Naar boven ↑

Rechtspraak

werkgever/werkneemster
Rechtbank Amsterdam, 27 september 2010
ECLI:NL:RBAMS:2010:BO8012

werkgever/werkneemster

Liefdesrelatie met partner concurrerend advocatenkantoor leidt tot ontbinding met een beperkte vergoeding. Geen schending 8 EVRM

Begin februari 2009 heeft A een wervings- en adviesbureau in de gelegenheid gesteld om kandidaten te introduceren voor de vacature van advocaat medewerker huurrecht. In februari 2009 heeft het adviesbureau werkneemster (32 jaar) bij A geïntroduceerd, die sedert mei 2002 bij advocatenkantoor B werkzaam was als advocaat huurrecht. Nadat in februari en maart 2009 twee gesprekken hadden plaatsgevonden tussen partijen, heeft A aan werkneemster een arbeidsovereenkomst aangeboden, die zij op 23 maart 2009 heeft getekend. Op uitnodiging van A vond op 26 maart 2009 een bespreking plaats met werkneemster. Aanleiding was dat A het gerucht had bereikt dat zij een liefdesrelatie had met de heer X, oprichter en senior partner van B. A beschouwt B als haar grootste concurrente. Op de vraag of deze geruchten juist waren, heeft zij ontkennend geantwoord. Werkneemster is per 1 juli 2009 in dienst getreden bij A als advocaat senior medewerker in het huurrechtteam van de praktijkgroep vastrecht, tegen een bruto maandsalaris van € 6.980,12. Vanaf 1 januari 2010 is zij benoemd in de functie van advocaat senior counsel en is haar bruto maandsalaris verhoogd tot € 7.286,71. Op 31 mei 2010 heeft werkneemster A geïnformeerd dat zij een relatie had met X en dat zij inmiddels met hem samenwoonde. Thans verzoekt A ontbinding van de arbeidsovereenkomst met werkneemster. Door werkneemster in dienst te houden loopt A immers een serieus risico dat strikt vertrouwelijke en zeer gevoelige informatie bij haar grootste concurrent terecht komt, doordat het onvermijdelijk is dat tussen liefdespartners die hetzelfde werk doen – hoezeer ook onbedoeld of ongewild – concurrentiegevoelige informatie wordt uitgewisseld.

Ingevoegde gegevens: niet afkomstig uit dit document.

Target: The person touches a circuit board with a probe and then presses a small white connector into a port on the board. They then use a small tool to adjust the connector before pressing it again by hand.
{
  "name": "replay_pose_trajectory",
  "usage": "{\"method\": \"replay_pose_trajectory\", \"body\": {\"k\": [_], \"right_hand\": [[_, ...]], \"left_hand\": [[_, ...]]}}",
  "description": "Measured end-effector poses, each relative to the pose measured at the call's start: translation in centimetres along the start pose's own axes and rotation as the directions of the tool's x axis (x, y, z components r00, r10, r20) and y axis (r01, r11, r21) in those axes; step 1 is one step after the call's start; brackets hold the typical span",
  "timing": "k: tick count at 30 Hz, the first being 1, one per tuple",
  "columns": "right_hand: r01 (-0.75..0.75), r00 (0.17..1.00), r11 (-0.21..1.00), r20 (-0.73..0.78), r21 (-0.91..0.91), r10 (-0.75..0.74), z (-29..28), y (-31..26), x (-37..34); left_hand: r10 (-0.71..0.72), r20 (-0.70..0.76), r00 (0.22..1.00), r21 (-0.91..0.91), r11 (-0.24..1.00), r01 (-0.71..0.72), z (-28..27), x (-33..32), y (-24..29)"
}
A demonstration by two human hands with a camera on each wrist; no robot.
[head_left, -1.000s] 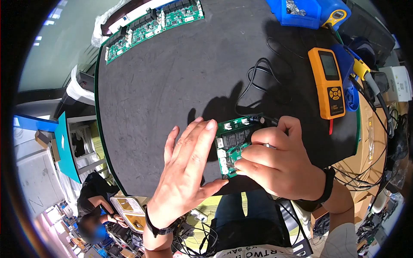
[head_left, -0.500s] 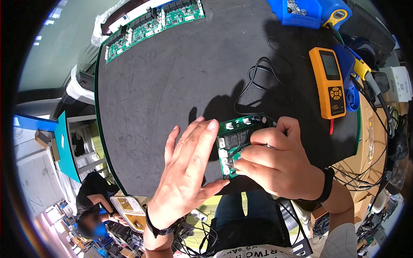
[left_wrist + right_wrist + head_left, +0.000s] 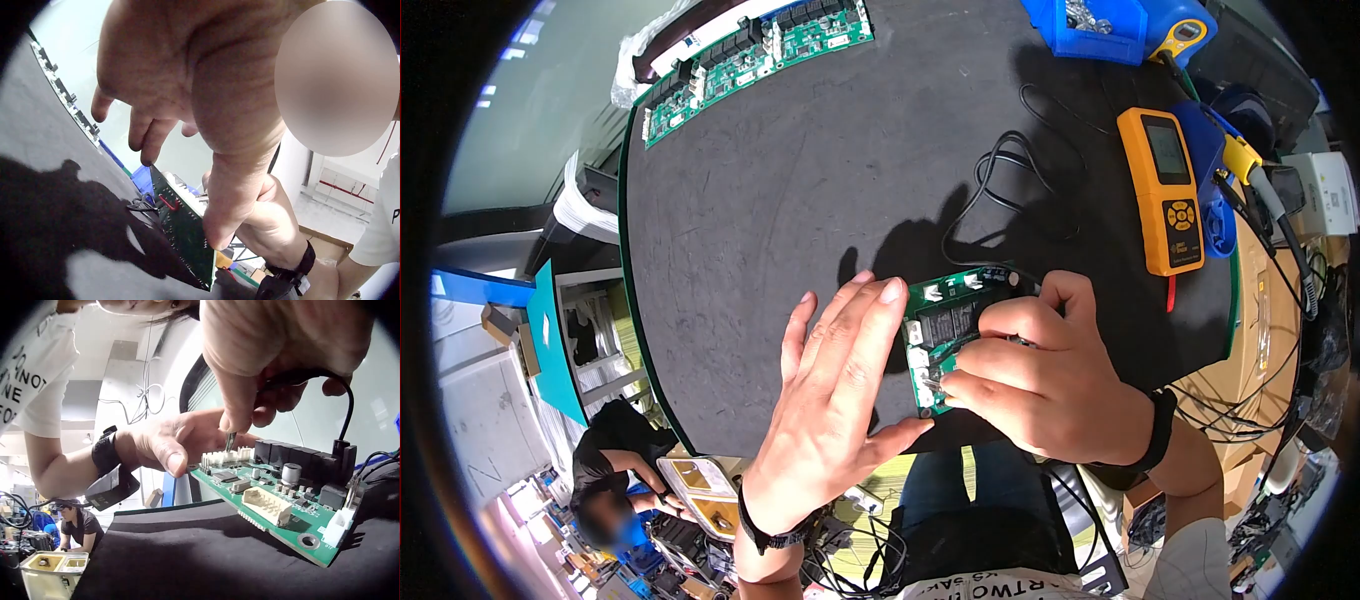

De kantonrechter oordeelt als volgt. Voorop gesteld wordt dat werkneemster ingevolge artikel 8 EVRM recht heeft op eerbiediging van haar persoonlijke levenssfeer. Een inbreuk daarop kan echter gerechtvaardigd zijn indien moet worden aangenomen dat B een belangrijke concurrent is van A op het terrein van het huurrecht en het voorts aannemelijk is dat werkneemster in haar hoedanigheid van senior counsel bij het huurrechtteam van A mogelijk op de hoogte raakt van vertrouwelijke informatie die, gewild of ongewild, bij X en daarmee bij B kan belanden. De kantonrechter acht voorts sprake van een verstoorde arbeidsrelatie. Aan werkneemster komt een vergoeding toe van € 10.000.